■ What is required: Among the entries below, find the lines with "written" and copy them.

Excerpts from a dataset
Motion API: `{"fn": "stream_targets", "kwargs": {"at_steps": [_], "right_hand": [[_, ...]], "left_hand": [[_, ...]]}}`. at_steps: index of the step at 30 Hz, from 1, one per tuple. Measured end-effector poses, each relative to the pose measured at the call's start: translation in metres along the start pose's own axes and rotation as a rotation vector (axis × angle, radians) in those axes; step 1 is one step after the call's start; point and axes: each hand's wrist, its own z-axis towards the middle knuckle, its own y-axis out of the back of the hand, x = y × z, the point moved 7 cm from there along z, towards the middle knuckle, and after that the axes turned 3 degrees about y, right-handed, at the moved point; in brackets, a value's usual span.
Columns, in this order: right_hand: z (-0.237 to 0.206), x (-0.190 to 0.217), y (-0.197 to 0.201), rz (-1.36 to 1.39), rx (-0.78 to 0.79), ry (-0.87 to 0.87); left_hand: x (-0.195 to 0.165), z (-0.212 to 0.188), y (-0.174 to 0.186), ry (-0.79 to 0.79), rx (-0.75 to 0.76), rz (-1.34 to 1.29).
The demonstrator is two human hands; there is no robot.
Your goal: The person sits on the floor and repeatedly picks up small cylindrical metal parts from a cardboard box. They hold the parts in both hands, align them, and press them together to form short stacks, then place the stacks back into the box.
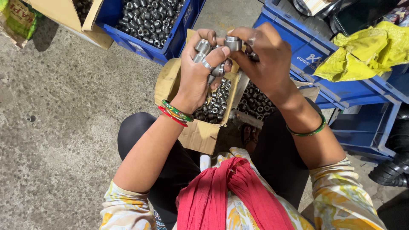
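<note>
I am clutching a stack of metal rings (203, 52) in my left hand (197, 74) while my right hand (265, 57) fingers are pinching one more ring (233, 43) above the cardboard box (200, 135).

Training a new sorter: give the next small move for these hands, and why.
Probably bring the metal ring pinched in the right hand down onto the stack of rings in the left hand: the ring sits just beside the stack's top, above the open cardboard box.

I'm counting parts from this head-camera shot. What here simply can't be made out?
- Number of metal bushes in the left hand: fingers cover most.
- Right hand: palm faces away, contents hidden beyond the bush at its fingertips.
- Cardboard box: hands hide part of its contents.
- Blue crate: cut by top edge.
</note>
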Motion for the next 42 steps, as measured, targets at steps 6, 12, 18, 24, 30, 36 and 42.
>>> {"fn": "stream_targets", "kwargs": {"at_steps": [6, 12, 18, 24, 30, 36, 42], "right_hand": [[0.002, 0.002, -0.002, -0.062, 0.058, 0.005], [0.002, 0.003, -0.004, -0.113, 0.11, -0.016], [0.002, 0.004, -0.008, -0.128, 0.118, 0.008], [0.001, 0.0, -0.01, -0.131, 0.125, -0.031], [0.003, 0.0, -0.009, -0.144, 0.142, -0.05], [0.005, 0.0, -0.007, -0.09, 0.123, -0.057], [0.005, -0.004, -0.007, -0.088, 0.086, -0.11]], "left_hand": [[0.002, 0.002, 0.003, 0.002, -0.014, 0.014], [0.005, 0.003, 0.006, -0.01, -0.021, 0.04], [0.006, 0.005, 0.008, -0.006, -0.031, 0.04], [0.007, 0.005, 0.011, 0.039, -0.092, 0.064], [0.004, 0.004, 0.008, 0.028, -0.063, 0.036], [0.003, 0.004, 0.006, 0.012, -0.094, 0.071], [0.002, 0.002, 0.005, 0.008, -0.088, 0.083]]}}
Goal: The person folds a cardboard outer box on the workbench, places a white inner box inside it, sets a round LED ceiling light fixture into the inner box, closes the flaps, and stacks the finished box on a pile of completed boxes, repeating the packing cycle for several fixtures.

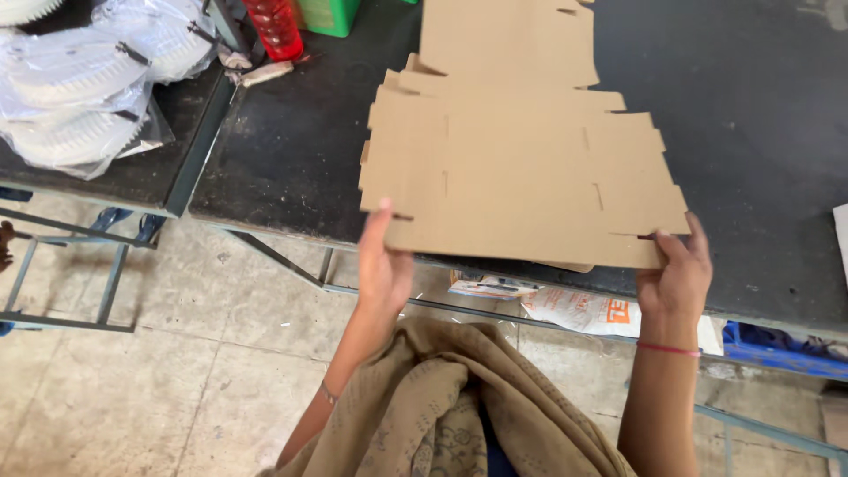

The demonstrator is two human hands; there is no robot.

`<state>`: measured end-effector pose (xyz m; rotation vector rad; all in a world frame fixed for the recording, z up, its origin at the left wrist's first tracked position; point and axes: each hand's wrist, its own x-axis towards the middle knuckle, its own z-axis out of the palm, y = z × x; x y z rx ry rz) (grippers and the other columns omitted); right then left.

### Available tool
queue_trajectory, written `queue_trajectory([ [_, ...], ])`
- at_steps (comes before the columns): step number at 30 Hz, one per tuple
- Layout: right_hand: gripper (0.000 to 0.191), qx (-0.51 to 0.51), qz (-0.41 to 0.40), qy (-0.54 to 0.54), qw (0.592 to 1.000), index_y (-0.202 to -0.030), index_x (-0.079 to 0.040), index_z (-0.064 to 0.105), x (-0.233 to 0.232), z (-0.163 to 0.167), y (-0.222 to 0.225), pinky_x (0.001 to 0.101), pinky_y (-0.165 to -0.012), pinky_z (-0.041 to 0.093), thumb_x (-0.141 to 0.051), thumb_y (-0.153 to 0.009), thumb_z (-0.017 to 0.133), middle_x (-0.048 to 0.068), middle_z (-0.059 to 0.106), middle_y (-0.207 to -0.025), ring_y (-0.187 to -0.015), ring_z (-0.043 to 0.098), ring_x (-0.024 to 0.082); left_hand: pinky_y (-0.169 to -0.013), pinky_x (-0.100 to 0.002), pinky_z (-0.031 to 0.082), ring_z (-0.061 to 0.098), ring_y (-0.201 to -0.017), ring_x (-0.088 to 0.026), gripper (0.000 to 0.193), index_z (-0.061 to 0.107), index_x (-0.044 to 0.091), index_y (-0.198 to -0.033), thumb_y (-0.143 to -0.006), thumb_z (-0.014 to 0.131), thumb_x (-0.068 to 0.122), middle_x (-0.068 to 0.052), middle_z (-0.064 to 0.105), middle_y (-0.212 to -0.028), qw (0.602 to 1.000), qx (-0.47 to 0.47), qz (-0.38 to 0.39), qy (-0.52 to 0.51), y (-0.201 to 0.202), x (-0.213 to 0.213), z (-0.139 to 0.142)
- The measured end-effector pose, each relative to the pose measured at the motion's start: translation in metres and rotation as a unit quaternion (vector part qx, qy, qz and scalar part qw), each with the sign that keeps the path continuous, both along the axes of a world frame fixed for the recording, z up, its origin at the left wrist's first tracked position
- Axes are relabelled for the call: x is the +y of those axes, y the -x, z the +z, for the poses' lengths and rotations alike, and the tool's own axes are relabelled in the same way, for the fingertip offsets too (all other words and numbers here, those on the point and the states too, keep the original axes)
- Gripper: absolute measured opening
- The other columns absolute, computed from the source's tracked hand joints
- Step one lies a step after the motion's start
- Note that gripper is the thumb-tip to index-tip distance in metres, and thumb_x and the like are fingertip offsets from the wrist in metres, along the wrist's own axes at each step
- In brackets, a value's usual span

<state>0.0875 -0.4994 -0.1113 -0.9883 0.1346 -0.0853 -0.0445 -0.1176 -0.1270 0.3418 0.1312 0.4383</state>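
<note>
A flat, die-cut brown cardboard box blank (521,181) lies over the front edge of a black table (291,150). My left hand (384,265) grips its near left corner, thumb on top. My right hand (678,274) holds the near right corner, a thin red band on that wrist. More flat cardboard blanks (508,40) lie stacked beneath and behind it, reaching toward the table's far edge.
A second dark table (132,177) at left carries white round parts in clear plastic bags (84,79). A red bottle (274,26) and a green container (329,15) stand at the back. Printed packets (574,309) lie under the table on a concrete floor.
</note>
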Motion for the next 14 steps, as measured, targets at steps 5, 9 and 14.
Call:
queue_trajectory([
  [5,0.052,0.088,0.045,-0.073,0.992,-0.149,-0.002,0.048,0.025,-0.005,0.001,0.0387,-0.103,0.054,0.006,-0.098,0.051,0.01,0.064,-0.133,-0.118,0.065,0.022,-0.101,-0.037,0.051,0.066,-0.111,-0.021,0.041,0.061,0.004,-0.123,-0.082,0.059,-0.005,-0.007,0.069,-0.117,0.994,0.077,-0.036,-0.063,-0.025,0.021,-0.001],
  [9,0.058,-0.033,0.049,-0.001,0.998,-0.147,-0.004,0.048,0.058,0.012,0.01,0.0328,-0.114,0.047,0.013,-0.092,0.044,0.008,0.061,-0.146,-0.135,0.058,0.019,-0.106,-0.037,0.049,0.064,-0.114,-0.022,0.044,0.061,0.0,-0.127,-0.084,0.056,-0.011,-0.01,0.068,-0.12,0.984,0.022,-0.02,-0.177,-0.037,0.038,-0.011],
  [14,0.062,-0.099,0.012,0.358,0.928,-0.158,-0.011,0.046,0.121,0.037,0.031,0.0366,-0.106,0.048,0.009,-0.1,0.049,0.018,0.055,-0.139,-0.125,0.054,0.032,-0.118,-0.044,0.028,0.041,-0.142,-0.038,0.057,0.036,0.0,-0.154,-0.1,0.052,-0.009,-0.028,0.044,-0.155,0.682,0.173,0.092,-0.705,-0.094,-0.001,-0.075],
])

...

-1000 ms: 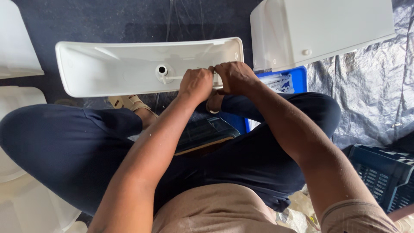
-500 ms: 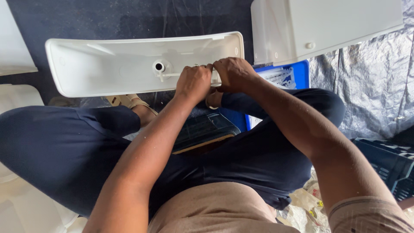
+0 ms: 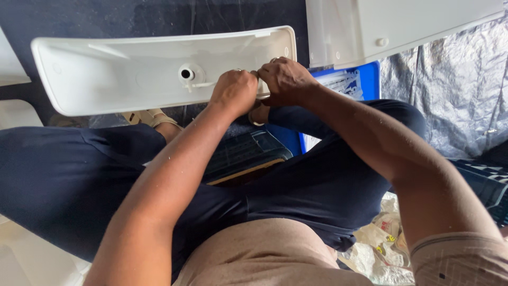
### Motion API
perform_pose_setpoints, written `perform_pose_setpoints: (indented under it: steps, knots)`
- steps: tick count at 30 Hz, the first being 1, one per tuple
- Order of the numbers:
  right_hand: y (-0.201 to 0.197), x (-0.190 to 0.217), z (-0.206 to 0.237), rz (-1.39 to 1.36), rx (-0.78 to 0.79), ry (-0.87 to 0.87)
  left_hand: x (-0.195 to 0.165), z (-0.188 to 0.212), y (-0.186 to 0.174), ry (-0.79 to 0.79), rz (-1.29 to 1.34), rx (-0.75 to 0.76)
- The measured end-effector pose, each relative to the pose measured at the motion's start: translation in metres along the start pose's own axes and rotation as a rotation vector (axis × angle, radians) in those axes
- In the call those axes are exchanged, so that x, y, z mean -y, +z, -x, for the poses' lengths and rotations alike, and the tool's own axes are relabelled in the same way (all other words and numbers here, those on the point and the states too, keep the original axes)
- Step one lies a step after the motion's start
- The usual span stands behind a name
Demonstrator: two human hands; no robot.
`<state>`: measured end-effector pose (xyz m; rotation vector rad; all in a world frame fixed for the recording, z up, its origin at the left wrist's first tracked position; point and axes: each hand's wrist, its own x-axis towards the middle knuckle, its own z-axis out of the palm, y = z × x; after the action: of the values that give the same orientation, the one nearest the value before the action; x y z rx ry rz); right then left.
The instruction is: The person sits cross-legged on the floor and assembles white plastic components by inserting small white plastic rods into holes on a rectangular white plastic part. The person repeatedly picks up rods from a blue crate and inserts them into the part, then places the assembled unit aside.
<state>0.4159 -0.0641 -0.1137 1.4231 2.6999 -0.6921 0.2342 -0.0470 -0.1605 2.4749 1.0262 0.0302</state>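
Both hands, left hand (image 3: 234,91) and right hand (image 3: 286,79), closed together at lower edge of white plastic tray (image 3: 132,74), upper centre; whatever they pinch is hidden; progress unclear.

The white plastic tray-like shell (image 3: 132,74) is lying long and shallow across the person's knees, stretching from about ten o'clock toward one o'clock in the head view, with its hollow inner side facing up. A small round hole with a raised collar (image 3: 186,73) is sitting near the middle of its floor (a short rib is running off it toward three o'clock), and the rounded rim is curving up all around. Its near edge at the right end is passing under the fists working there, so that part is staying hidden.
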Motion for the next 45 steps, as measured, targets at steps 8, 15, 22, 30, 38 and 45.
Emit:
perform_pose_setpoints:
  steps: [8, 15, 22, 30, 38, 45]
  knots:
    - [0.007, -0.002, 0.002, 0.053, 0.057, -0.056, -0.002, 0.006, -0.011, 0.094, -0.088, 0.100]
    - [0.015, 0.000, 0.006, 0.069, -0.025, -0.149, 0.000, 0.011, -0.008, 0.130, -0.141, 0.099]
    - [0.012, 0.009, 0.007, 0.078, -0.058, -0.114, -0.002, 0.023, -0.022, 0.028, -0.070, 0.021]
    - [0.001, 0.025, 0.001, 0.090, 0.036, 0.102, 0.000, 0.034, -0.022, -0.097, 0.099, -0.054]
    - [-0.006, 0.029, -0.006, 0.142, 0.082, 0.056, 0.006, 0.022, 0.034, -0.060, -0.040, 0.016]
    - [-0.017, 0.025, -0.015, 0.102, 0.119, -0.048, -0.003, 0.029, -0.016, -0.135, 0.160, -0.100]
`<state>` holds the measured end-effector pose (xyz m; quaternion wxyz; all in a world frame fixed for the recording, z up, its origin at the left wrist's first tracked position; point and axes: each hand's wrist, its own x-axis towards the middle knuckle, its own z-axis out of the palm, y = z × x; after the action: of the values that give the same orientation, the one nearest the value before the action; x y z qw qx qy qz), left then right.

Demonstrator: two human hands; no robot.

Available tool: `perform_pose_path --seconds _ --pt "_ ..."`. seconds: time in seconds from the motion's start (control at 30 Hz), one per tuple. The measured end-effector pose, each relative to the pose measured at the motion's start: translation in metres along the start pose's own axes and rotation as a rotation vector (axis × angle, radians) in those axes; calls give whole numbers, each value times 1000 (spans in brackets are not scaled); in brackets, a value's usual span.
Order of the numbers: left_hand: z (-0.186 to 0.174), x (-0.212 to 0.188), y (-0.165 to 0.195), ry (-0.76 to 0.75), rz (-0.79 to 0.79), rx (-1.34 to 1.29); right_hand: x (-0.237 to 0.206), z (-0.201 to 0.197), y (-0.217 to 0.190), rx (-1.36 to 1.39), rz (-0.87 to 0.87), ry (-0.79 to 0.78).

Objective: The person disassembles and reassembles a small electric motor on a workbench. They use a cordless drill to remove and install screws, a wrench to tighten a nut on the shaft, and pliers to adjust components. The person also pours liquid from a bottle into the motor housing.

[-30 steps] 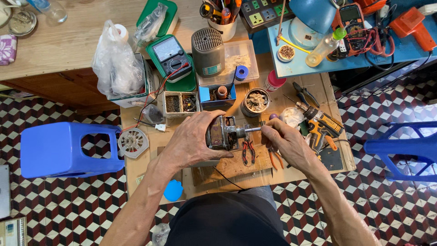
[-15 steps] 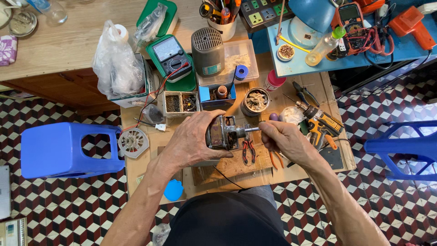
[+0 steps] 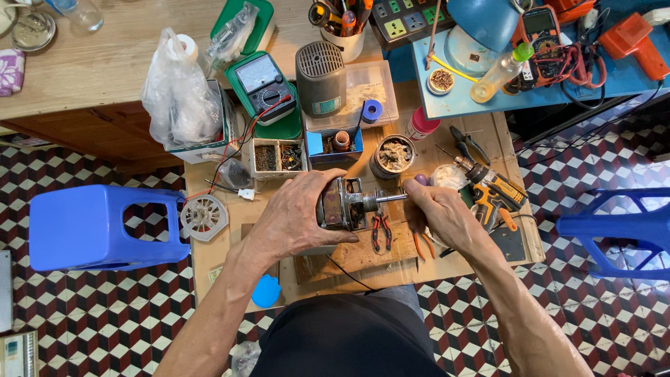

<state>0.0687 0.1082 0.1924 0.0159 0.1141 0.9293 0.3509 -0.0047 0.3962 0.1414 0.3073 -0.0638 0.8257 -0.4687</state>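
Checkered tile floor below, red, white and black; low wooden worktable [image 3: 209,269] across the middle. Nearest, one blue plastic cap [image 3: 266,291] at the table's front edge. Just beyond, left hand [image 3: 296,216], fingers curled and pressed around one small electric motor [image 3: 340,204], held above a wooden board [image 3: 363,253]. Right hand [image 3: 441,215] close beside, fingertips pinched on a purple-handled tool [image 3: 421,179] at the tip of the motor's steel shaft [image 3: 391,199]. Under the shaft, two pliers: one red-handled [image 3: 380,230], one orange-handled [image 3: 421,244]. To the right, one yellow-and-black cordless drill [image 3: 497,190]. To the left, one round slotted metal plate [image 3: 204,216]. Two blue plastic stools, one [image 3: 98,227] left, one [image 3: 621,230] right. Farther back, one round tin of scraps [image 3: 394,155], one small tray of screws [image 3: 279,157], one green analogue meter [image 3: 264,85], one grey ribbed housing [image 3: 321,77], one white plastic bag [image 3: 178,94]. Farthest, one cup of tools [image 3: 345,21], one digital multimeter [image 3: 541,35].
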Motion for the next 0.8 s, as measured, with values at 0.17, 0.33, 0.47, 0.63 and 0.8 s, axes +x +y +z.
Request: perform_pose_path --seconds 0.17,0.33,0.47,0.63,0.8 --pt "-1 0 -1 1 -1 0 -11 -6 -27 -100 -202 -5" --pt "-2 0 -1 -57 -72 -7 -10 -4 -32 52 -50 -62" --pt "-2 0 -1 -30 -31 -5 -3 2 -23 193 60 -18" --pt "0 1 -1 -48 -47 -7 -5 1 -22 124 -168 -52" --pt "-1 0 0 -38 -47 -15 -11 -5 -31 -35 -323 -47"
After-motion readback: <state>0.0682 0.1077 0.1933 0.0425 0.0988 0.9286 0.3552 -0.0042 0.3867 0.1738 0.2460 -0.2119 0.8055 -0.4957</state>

■ Solution to this exercise:
queue_trajectory, written `queue_trajectory([ [_, ...], ])`
perform_pose_setpoints, written `perform_pose_setpoints: (indented under it: steps, knots)`

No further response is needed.